PROBLEM REQUIREMENTS: Copy the records below, from the line containing "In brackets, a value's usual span" through the last line; leave out pictures.

INPUT:
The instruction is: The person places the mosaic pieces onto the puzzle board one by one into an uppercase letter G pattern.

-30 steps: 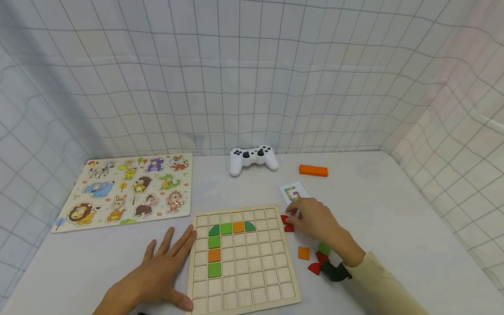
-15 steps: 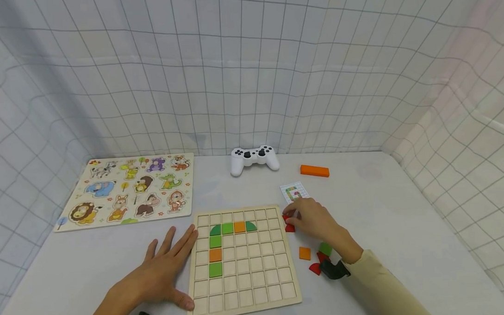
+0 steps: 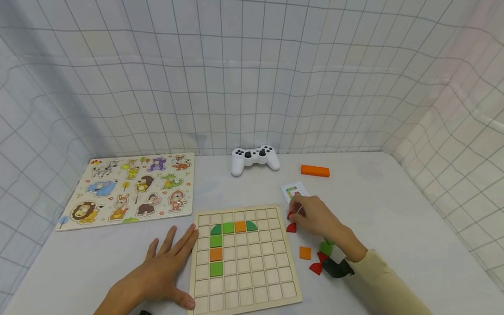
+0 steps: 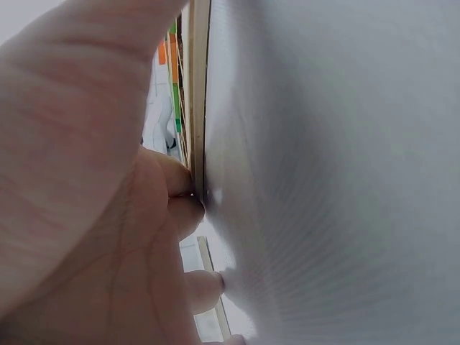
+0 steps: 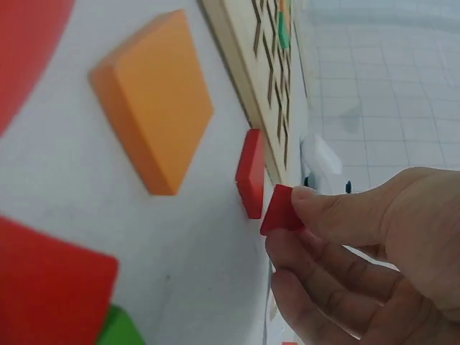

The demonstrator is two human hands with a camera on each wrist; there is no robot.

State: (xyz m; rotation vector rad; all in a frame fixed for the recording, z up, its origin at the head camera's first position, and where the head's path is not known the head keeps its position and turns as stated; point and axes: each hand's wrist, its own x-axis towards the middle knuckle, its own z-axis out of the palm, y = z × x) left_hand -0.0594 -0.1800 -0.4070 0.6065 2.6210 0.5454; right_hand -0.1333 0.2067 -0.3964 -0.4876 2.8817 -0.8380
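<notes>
Beyond the right hand, a white grid-lined wall is rising, similar side walls are flanking it, and a pale, softly lit counter is stretching beneath the hand.

Bright, diffuse light casts soft shadows.

Right hand: pinches a small, flat red piece between thumb and fingers. A second red flat-sided piece lies on the white surface, just beside the pale wooden grid board; contact between them cannot be determined. A thick, four-sided orange tile lies flat, apart from both. Lower left: a large red piece, partly cut off, overlapping a green piece in view. Upper left corner: a blurred red shape. Background: white sheeting with grid lines.
</notes>
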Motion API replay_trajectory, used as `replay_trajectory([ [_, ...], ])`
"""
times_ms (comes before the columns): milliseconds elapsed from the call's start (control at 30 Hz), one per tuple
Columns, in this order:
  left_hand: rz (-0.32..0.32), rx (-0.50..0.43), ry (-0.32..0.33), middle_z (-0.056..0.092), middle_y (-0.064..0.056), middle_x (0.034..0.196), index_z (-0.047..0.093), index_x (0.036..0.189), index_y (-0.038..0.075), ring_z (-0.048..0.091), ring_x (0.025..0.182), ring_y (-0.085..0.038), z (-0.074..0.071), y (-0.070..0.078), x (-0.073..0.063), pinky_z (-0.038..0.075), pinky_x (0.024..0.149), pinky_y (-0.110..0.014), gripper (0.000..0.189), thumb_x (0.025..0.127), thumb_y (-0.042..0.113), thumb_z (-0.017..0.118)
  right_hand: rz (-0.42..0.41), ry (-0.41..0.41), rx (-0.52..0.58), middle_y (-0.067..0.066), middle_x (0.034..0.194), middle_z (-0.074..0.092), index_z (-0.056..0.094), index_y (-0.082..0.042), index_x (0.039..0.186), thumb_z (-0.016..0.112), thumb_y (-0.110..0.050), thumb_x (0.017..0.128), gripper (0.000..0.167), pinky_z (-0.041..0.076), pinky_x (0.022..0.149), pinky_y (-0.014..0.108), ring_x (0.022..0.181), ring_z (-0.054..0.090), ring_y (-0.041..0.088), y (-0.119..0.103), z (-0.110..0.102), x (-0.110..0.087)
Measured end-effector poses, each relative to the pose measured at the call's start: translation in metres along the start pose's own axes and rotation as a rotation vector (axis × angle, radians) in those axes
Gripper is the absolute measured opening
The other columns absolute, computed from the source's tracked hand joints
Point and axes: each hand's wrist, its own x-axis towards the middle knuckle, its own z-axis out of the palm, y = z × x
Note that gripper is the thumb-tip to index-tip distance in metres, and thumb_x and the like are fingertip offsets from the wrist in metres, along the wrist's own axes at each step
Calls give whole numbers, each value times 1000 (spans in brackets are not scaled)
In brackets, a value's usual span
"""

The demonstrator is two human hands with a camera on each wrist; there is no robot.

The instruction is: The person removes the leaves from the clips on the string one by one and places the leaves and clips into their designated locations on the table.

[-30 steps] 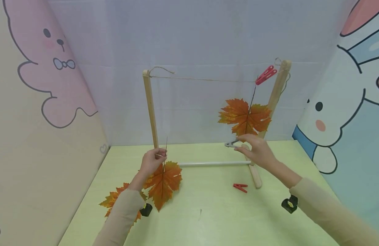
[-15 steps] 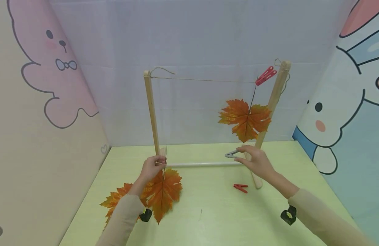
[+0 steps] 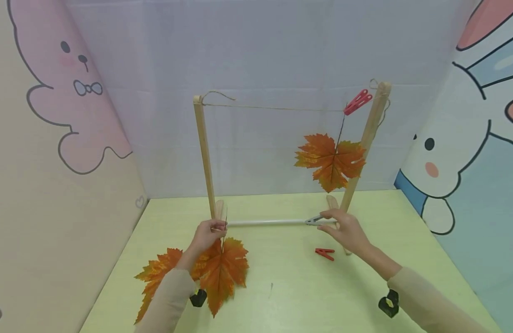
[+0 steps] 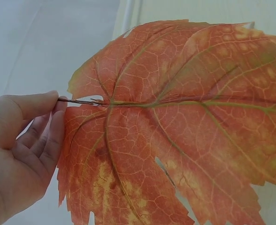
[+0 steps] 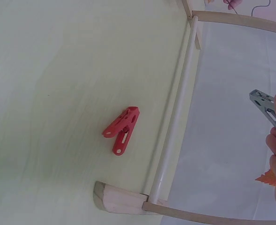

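My left hand point(image 3: 208, 234) pinches the thin dark stem of an orange maple leaf point(image 3: 223, 273), which hangs down from the fingers. In the left wrist view thumb and fingertips grip the stem point(image 4: 79, 101), and the leaf spreads to the right. My right hand point(image 3: 344, 227) holds a grey clothespin point(image 3: 312, 221) between thumb and fingers, in front of the white bar. Up on the string point(image 3: 265, 107), a red clothespin point(image 3: 357, 102) clips the stem of another maple leaf point(image 3: 332, 162). A third leaf point(image 3: 156, 275) lies on the table, partly hidden by my left sleeve.
Two wooden posts point(image 3: 204, 157) carry the string, joined low by a white bar point(image 3: 269, 223). A loose red clothespin point(image 3: 325, 253) lies on the table near the right foot of the frame point(image 5: 121, 199). Cartoon-printed walls stand on both sides.
Both hands have moved down, the left with its leaf and the right with the grey clothespin. The hanging leaf and the loose red clothespin stay where they were.
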Motion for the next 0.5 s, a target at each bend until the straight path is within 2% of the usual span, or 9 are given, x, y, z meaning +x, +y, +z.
replay_trajectory([
  [200, -27, -11, -2, 64, -13, 83, 63, 97, -9, 64, 73, -24, 7, -11, -4, 53, 60, -30, 19, 78, -7, 63, 45, -17, -14, 6, 87, 68, 66, 0, 94, 80, -5, 63, 34, 52, 66, 38, 79, 64, 21, 0, 8, -12],
  [500, -31, -17, -6, 64, -16, 85, 61, 99, -13, 63, 75, -26, 14, -27, -6, 53, 61, -31, 21, 79, -8, 62, 36, 2, -7, 2, 82, 66, 66, -1, 91, 81, -6, 60, 35, 51, 63, 36, 75, 62, 17, 1, 15, -23],
])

WRITTEN ANSWER:
In brackets, a value's usual span
"""

The demonstrator is two human hands with a camera on each wrist; there is no robot.

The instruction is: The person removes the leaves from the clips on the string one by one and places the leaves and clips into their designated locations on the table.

[-30 steps] 
[-15 steps] 
[+0 steps] 
[+0 steps] 
[+0 steps] 

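My left hand point(image 3: 208, 234) pinches the thin dark stem of an orange maple leaf point(image 3: 223, 273), which hangs down from the fingers. In the left wrist view thumb and fingertips grip the stem point(image 4: 79, 101), and the leaf spreads to the right. My right hand point(image 3: 344, 227) holds a grey clothespin point(image 3: 312, 221) between thumb and fingers, in front of the white bar. Up on the string point(image 3: 265, 107), a red clothespin point(image 3: 357, 102) clips the stem of another maple leaf point(image 3: 332, 162). A third leaf point(image 3: 156, 275) lies on the table, partly hidden by my left sleeve.
Two wooden posts point(image 3: 204, 157) carry the string, joined low by a white bar point(image 3: 269, 223). A loose red clothespin point(image 3: 325, 253) lies on the table near the right foot of the frame point(image 5: 121, 199). Cartoon-printed walls stand on both sides.
Both hands have moved down, the left with its leaf and the right with the grey clothespin. The hanging leaf and the loose red clothespin stay where they were.
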Motion for the next 0.5 s, a target at each bend until the straight path is within 2% of the usual span, or 9 are given, x, y, z meaning +x, +y, +z.
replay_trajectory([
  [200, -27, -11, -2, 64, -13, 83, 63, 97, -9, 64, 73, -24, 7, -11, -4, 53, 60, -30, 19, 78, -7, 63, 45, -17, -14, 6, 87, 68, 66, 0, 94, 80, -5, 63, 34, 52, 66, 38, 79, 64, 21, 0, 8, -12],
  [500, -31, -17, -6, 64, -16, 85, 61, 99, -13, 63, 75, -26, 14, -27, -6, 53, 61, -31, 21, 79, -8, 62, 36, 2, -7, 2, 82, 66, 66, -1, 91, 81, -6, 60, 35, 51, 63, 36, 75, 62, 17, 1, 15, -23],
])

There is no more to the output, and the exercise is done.